— Work required —
The expected output is exactly the lines below, starting at the line with "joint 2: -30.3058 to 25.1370" and ending at the line with "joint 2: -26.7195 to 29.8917", both included; no other line belongs in it.

— Records for the exercise —
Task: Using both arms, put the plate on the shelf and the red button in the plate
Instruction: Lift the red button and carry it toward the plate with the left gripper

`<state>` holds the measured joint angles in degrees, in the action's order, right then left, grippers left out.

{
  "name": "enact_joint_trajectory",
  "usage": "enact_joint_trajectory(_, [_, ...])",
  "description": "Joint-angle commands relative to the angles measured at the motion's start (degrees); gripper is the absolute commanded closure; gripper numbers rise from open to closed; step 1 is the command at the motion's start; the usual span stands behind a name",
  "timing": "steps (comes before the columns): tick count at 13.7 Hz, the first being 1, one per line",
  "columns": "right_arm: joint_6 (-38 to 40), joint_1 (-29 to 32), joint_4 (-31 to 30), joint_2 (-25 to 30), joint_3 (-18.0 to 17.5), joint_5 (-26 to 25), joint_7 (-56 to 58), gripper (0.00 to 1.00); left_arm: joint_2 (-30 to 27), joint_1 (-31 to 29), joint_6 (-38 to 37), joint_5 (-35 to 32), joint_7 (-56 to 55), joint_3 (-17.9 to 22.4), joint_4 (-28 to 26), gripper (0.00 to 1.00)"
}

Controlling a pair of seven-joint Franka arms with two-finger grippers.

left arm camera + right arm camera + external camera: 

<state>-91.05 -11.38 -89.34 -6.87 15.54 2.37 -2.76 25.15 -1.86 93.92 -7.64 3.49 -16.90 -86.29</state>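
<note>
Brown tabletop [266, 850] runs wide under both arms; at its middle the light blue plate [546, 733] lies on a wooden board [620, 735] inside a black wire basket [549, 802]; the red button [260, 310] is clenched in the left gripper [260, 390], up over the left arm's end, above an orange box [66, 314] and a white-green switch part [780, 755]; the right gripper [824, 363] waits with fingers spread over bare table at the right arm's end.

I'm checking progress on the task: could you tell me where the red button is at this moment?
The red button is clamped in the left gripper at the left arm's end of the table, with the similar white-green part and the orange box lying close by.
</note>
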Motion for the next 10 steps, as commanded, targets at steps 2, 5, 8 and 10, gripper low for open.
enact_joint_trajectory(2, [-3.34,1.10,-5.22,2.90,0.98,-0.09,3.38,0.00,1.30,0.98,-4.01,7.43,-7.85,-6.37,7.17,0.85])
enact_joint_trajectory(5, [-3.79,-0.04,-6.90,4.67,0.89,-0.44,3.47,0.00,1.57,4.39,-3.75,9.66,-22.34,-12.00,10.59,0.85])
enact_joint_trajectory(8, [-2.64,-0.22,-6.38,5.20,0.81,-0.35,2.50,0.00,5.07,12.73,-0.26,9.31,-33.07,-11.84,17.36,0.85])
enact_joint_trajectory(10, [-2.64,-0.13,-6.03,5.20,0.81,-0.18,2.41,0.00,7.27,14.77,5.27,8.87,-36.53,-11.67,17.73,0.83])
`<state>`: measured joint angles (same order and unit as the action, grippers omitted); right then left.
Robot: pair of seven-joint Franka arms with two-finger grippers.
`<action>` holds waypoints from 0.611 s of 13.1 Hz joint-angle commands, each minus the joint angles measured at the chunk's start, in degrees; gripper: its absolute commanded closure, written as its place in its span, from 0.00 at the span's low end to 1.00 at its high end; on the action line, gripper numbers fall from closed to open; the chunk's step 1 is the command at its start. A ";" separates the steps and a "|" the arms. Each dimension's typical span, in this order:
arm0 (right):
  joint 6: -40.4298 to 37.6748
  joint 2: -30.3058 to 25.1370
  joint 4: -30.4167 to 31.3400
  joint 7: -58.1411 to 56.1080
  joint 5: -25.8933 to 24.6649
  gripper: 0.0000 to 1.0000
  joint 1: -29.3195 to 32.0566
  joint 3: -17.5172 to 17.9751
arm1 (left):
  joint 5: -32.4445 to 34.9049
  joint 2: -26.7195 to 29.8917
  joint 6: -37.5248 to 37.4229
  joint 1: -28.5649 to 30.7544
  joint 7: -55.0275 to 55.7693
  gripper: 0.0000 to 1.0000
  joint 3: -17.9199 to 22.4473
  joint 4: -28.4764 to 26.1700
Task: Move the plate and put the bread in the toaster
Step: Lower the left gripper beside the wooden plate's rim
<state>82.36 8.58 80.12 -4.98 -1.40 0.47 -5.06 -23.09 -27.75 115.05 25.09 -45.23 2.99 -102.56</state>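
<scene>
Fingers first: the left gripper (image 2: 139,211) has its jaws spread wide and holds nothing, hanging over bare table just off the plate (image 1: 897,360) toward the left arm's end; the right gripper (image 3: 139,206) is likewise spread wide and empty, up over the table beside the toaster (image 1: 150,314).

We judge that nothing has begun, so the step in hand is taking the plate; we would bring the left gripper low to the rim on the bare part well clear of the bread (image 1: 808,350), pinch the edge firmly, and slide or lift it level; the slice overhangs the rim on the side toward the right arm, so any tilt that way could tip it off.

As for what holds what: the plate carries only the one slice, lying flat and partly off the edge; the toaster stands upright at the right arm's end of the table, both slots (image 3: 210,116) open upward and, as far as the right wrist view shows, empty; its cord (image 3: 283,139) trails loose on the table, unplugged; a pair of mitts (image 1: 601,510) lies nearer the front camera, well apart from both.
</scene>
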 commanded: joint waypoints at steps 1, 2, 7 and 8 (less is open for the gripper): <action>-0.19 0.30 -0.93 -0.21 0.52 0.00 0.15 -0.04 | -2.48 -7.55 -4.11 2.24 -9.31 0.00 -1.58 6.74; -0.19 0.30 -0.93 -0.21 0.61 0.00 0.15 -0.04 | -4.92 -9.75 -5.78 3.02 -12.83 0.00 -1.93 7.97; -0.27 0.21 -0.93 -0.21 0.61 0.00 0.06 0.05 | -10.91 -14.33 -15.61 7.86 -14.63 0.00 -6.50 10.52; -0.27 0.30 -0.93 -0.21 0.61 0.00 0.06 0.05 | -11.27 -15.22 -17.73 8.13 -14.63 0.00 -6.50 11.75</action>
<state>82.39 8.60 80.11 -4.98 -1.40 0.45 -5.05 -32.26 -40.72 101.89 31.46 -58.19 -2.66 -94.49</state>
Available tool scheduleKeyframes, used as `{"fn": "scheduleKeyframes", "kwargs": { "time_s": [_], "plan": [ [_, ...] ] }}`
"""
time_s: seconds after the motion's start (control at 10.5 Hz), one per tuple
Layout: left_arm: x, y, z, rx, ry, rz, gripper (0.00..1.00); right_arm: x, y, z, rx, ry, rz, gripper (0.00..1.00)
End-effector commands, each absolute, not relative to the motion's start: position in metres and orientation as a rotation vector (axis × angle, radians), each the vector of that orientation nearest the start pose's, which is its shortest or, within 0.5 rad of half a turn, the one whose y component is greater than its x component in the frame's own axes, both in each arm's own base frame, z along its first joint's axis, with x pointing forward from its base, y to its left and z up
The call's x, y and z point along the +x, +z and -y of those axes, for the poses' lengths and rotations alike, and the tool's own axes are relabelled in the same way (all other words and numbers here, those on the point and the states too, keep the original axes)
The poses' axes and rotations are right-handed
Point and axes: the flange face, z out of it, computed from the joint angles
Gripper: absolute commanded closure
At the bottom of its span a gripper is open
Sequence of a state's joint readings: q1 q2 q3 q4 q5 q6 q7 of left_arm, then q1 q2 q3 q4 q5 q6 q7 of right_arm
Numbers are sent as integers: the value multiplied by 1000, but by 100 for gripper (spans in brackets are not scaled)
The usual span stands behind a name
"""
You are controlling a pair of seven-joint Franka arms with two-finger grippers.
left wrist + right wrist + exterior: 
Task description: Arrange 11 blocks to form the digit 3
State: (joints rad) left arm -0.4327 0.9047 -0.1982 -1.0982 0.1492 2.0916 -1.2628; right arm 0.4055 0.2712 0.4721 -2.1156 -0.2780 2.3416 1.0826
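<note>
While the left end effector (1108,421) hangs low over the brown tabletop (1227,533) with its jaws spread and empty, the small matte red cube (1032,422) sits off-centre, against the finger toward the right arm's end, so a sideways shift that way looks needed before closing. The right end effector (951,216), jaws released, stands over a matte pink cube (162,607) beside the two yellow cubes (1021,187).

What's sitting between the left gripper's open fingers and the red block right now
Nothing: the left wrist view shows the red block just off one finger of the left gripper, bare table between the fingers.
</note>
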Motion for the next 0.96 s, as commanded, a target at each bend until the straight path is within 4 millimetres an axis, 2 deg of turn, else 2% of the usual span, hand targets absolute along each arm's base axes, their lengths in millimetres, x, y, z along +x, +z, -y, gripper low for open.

— Result of this task —
  joint 2: -30.3058 to 25.1370
  joint 4: -30.4167 to 31.3400
  joint 7: -58.1411 to 56.1080
  joint 5: -25.8933 to 24.6649
  gripper: 0.0000 to 1.0000
  joint 1: -29.3195 to 32.0566
  joint 3: -17.5172 to 17.9751
arm1 (left):
  joint 5: -32.4445 to 34.9049
  joint 2: -26.7195 to 29.8917

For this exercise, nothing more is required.